La primera colección de la joven creativa Violeta Ibáñez le devuelve a sus raíces yeclanas

La diseñadora de moda Violeta Ibáñez Ferriz presenta su primera colección. La creativa, nacida en Yecla hace casi tres décadas y residente en Bilbao desde los siete años, ha vuelto la vista a sus raíces familiares para idear Hule, una colección hecha de recuerdos infantiles, de imágenes de los campos yeclanos y de vivencias junto a sus abuelos.

Hule comenzó a gestarse el pasado verano, tras el confinamiento, en la casa familiar de la diseñadora en Yecla. A la sombra de los pinos, “me di cuenta el valor que tenía estar allí y de las sensaciones que percibía, afirma. “Quería inspirarme en esos recuerdos, en la paz interior, en la libertad que me hacía sentir el campo; en el sonido de las chicharras, en el calor agotador, en la piscina de cemento que había construido mi abuelo, en los campos infinitos, en los olivos asimétricos en fila con esos troncos llenos de texturas, en los matorrales de esparto donde se esconden los conejos, en las higueras donde cada mañana arrancaba higos para desayunar… Valorar esos momentos y darme cuenta de todo lo que me rodeaba fue esencial para crear esta colección”, recuerda Violeta Ibáñez.

Esta estancia veraniega en su tierra natal permitió a la creativa conectar con sus raíces y su identidad. Y reflexionar sobre “cómo mis abuelos habían luchado para conseguir donde estaba. Lo que habían trabajado en el campo, plantando cada olivo, vendimiando, trabajando la tierra, produciendo sus propios alimentos; el valor que daban a cada tomate, a cada almendra que cogían y partían, a cada resto de comida que sobraba y guardaban”, indica.

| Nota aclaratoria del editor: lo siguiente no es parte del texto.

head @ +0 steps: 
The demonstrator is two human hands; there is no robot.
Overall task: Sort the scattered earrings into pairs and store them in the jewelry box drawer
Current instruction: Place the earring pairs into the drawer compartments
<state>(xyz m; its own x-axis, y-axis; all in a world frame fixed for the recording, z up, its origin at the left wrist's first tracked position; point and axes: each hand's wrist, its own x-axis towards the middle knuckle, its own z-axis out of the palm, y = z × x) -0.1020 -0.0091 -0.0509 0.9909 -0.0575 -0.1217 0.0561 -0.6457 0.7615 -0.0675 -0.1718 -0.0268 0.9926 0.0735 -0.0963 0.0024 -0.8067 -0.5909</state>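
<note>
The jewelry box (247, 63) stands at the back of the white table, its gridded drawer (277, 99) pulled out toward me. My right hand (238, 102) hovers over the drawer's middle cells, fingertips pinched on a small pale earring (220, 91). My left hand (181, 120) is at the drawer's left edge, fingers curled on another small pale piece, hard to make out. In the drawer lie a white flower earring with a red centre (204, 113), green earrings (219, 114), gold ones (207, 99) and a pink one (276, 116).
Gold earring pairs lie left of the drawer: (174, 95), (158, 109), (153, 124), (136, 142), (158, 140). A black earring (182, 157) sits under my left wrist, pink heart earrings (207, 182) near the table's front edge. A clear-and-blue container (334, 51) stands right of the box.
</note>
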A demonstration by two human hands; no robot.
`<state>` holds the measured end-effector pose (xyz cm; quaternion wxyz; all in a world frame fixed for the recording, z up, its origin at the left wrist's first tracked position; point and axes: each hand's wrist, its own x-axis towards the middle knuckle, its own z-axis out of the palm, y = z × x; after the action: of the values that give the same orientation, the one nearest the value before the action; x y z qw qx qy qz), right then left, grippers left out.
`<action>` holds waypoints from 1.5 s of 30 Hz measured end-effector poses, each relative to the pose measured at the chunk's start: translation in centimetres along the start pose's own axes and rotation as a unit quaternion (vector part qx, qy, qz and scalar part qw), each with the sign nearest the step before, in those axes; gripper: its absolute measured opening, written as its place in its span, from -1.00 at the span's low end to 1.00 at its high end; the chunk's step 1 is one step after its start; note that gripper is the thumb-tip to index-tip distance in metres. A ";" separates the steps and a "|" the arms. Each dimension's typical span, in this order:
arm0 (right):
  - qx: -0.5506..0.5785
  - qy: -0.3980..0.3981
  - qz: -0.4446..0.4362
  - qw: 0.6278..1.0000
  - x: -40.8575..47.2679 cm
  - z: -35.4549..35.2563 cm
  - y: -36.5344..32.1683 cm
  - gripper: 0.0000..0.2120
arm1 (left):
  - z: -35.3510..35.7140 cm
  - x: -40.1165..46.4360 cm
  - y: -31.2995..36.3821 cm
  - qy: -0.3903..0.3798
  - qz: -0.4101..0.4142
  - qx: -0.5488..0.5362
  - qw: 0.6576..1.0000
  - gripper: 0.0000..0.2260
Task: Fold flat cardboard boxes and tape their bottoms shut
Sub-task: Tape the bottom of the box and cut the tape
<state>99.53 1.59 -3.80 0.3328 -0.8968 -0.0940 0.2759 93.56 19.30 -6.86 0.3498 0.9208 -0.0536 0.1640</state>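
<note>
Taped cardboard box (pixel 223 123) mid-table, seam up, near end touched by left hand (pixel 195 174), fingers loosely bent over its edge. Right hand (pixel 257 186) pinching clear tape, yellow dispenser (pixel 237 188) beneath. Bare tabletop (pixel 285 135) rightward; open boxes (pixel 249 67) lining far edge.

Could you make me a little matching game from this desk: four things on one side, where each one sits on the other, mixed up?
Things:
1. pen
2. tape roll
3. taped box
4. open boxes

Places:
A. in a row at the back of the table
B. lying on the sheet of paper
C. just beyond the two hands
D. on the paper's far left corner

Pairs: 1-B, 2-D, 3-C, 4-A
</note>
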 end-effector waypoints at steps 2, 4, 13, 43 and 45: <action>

“Por eso, uno de los valores principales de esta colección es el aprecio, el cuidado, el amor  que hay puesto en cada una de las prendas, hechas con esfuerzo y delicadeza. Quiero transmitir todos estos valores para que cada una de ellas se vean como verdaderas joyas, ya que son únicas. No están pensadas para producirlas masivamente y, si se producen, no van a ser iguales”, señala la diseñadora.

Violeta Ibáñez explica que los tejidos usados para confeccionar la colección tiene procedencias bien diversas y siempre con una historia detrás. “El lino color arena está sacado de una colcha antigua proveniente de París; el lino principal es heredado del abuelo de la madre de un compañero que tenía una tienda de tejidos; los bieses de seda de rayas los he hecho con retales las camisas del hombre que vendía los tejidos en Doña Beitia, una fábrica de punto que está en Bilbao; los encajes son antiguos, heredados de los recuerdos de familia de una amiga…”

“La vida me ha ido trayendo o regalando muchos de los materiales para el desarrollo de este proyecto; habrá sido suerte o casualidad, pero se han convertido en la guía de este proceso creativo”, reconoce la diseñadora, quien destaca que “el folclore de mi tierra está muy presente en los pliegues de cada prenda, en los bordados minuciosos de las faldas que las mujeres vestían en San Isidro; en las flores que portaban en esos días tan especiales. He querido promover y dar visibilidad al trabajo artesanal tradicional y a la importancia del esparto como modo de vida en el pasado”, asegura.

El esparto adquiere singular importancia en la primera colección de Violeta Ibáñez. El calzado está compuesto por alborgas de esparto confeccionadas manualmente por dos artesanos: Alfonso y Pedro. El primero “ha aprendido esta labor por un señor mayor de su pueblo y no quiere que esta tradición se pierda y quede en el olvido. Me ha ido explicando todo el proceso laborioso y me ha tomado en cuenta en cada decisión”, señala.

Violeta Ibáñez inició su trayectoria profesional como titulada en Magisterio de Educación Especial, ejerciendo durante algunos años. No obstante, su vida dio un giro: “Deje todo y estuve trabajado en Londres, Ibiza, Roma, Chile…”, recuerda. Cuando volvió a Bilbao, hace cinco años, comenzó los estudios de estilismo y diseño de moda en una escuela de aquella ciudad. Hule es su proyecto final de carrera.